# [What this task involves]
Repeat every record exactly.

# [Data entries]
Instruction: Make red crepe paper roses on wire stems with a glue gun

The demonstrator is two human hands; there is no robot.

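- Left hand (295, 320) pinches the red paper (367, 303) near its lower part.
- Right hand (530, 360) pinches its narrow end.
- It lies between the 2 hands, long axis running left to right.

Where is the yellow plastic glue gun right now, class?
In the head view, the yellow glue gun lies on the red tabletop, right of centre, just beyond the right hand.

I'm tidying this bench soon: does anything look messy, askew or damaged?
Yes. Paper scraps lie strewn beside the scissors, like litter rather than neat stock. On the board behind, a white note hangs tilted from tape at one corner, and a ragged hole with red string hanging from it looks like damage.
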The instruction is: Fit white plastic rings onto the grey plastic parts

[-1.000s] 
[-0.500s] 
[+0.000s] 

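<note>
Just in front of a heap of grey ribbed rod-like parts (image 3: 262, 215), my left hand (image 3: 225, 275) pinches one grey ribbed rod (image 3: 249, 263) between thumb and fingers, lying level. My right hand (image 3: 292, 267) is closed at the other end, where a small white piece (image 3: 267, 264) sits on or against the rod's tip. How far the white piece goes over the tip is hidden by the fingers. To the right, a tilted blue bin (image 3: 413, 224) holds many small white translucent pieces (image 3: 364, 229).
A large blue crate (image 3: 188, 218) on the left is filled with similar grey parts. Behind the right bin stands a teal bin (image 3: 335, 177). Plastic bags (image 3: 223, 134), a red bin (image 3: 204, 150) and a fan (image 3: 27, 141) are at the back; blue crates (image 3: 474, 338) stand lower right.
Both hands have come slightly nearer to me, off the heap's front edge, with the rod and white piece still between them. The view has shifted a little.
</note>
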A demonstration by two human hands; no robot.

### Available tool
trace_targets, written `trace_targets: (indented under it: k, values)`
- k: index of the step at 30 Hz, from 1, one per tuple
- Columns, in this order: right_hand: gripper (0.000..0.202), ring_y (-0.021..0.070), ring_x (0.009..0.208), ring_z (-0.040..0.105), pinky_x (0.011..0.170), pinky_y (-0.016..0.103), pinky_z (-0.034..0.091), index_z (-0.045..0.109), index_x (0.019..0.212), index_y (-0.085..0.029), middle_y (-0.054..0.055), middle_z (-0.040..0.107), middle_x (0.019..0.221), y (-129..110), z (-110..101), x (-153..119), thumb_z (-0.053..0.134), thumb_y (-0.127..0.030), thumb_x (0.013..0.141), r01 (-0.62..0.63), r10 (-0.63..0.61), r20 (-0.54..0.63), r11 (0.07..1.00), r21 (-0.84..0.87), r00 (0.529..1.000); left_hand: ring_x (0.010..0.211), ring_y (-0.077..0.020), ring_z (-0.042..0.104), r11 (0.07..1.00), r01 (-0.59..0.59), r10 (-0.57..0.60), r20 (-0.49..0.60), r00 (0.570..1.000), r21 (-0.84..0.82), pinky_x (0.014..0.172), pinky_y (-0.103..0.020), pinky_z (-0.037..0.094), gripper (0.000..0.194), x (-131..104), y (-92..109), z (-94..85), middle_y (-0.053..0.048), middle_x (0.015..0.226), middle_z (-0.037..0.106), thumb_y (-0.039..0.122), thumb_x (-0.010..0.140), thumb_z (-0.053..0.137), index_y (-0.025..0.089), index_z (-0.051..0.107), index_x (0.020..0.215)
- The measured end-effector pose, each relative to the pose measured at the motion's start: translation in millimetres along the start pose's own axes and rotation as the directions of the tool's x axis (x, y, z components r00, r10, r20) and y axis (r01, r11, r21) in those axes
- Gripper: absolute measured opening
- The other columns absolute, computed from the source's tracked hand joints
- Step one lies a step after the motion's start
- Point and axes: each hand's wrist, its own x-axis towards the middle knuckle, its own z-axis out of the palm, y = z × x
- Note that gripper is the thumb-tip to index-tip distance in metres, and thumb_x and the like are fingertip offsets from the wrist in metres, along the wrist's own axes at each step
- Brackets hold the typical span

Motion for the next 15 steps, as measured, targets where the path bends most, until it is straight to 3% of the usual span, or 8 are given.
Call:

# [Result below]
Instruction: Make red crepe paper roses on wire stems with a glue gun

The demonstrator is two human hands; there is no robot.

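- Left hand (295, 320) pinches the red paper (367, 303) near its lower part.
- Right hand (530, 360) pinches its narrow end.
- It lies between the 2 hands, long axis running left to right.

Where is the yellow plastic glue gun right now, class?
In the head view, the yellow glue gun lies on the red tabletop, right of centre, just beyond the right hand.

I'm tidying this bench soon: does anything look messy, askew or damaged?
Yes. Paper scraps lie strewn beside the scissors, like litter rather than neat stock. On the board behind, a white note hangs tilted from tape at one corner, and a ragged hole with red string hanging from it looks like damage.
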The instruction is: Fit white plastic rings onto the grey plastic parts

[-1.000s] 
[-0.500s] 
[+0.000s] 

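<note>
Just in front of a heap of grey ribbed rod-like parts (image 3: 262, 215), my left hand (image 3: 225, 275) pinches one grey ribbed rod (image 3: 249, 263) between thumb and fingers, lying level. My right hand (image 3: 292, 267) is closed at the other end, where a small white piece (image 3: 267, 264) sits on or against the rod's tip. How far the white piece goes over the tip is hidden by the fingers. To the right, a tilted blue bin (image 3: 413, 224) holds many small white translucent pieces (image 3: 364, 229).
A large blue crate (image 3: 188, 218) on the left is filled with similar grey parts. Behind the right bin stands a teal bin (image 3: 335, 177). Plastic bags (image 3: 223, 134), a red bin (image 3: 204, 150) and a fan (image 3: 27, 141) are at the back; blue crates (image 3: 474, 338) stand lower right.
Both hands have come slightly nearer to me, off the heap's front edge, with the rod and white piece still between them. The view has shifted a little.
</note>
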A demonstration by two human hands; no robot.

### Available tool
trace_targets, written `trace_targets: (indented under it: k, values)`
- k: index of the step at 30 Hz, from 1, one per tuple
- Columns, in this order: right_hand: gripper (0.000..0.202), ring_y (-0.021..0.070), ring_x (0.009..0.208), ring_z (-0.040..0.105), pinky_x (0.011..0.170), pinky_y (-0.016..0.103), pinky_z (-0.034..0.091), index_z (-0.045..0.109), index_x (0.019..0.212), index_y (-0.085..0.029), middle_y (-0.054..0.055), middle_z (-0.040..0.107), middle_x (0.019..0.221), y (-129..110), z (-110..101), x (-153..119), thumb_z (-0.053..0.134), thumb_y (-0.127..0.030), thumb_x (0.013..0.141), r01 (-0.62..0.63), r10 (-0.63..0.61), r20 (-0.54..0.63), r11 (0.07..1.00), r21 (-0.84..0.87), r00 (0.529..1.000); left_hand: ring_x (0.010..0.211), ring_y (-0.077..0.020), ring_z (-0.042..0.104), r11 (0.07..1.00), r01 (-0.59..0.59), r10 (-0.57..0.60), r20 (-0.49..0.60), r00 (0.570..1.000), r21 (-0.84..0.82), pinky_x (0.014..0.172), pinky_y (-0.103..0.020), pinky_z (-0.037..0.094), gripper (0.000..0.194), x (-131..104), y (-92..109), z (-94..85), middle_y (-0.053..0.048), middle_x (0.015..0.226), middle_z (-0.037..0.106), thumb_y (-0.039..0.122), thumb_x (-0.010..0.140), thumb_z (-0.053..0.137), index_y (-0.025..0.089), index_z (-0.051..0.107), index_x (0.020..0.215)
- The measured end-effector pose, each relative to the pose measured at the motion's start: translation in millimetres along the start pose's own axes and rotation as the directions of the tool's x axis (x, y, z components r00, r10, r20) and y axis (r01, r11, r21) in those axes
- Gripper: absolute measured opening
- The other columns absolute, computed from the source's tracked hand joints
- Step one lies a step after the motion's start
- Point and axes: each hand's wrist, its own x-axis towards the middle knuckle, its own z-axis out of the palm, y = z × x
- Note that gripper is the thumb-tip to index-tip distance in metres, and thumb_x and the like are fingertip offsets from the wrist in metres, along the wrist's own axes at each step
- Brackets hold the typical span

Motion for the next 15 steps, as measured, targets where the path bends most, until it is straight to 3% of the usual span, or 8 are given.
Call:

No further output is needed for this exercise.